Des chercheurs québécois inaugurent une collaboration d’envergure avec les Inuit
Une équipe d’experts de l’Université de Sherbrooke au Québec mise sur une collaboration avec le savoir traditionnel d’une dizaine de communautés inuit de l’Arctique pour mieux comprendre les effets des changements climatiques sur le comportement et la survie des animaux de la région comme le bœuf musqué et le caribou de Peary.
Le projet, considéré comme majeure par l’institution québécoise et financé à hauteur de 1,8 million de dollars par le programme Alliance du Conseil de recherches en sciences naturelles et en génie (CRSNG), a également l’objectif de documenter les bouleversements qui ont lieu sur la glace de mer, le couvert nival et le pergélisol du Grand Nord.
« L’Arctique se réchauffe trois fois plus vite que les autres régions du monde. Pour une espèce, s’adapter à des changements qui arrivent sur 20 ou 30 ans, c’est impossible », déclare Alexandre Langlois, professeur à l’Université de Sherbrooke et directeur du projet.
Selon les études des scientifiques, les changements climatiques qui modifient le couvert de neige et la végétation dans l’archipel Arctique canadien touchent différentes espèces animales. « On dit que l’Arctique se réchauffe et qu’il va donc y avoir plus de lichen pour l’alimentation de ces espèces. Mais on possède peu d’information sur le type de lichen qui reverdit le Nord, et si ce lichen est comestible pour le caribou », précise le professeur.
À ce titre, le caribou de Peary et le bœuf musqué sont deux espèces « essentielles » de l’alimentation des communautés inuit. Les experts ont d’ailleurs observé en 2016 une diminution draconienne de 70 % sur trois générations de leur population, une véritable catastrophe pour les Autochtones.
Pour M. Langlois, le savoir traditionnel des communautés inuit est important pour la recherche, car il permet aux scientifiques de répondre à plusieurs questions telles que la variation des événements climatiques à travers les années ou les tentatives d’adaptation.
« Dans un contexte de changements climatiques, il faut remettre en question les voyages en avion pour aller prendre des mesures, alors qu’il y a des gens sur place qui sont amplement compétents pour le faire, mentionne-t-il. En plus, on bénéficie d’un savoir traditionnel. J’ai appris assez rapidement la richesse de ce savoir phénoménal. C’est une culture de recherche qui change. »

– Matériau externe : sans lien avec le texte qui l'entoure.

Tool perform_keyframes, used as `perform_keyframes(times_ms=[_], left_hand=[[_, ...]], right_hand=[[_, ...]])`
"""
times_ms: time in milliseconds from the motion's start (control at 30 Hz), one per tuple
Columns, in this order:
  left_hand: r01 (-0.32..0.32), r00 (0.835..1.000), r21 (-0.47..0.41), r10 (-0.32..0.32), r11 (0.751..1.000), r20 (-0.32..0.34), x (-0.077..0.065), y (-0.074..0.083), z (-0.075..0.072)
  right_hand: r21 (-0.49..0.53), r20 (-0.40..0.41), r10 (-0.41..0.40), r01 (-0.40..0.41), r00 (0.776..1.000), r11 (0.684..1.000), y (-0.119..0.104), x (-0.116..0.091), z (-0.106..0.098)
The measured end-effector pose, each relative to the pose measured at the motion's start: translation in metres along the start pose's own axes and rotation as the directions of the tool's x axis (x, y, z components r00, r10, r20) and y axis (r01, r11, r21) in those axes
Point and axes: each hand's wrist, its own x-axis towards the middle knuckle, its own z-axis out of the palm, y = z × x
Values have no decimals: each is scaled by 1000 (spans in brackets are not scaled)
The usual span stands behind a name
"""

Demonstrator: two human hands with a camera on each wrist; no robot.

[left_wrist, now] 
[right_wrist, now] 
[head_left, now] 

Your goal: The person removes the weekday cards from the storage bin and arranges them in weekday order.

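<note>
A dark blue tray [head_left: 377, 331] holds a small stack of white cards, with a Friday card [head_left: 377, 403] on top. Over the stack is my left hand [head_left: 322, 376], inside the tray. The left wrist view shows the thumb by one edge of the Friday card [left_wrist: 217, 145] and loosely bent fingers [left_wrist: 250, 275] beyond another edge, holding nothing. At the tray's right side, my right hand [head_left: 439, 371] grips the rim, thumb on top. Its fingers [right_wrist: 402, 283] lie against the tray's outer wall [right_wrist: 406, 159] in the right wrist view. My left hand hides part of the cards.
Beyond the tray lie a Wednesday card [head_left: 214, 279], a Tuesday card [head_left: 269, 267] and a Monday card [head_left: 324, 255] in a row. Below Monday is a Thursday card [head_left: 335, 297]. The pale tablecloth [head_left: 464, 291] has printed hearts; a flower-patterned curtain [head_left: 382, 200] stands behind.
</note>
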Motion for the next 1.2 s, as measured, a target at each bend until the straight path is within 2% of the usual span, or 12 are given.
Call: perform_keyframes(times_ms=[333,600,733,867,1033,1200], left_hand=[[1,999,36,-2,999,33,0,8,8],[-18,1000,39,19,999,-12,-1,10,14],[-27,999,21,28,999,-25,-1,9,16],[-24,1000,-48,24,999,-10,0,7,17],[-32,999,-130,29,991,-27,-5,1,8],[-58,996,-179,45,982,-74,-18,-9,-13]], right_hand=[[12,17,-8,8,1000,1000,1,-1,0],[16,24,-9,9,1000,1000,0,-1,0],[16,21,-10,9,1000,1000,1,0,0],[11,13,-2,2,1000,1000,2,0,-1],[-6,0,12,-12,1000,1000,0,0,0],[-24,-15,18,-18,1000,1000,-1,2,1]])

Le professeur rappelle que les Inuit veulent participer à la prise de décision, à la gouvernance, aux priorités du projet scientifique. « Ce ne sont plus juste des témoins de passage et des techniciens de terrain.. Ils veulent participer à l’élaboration des objectifs de la science, à l’analyse qu’on fait de leurs données, et ils veulent avoir leur mot à dire sur les décisions qui seront prises ensuite », conclut-il.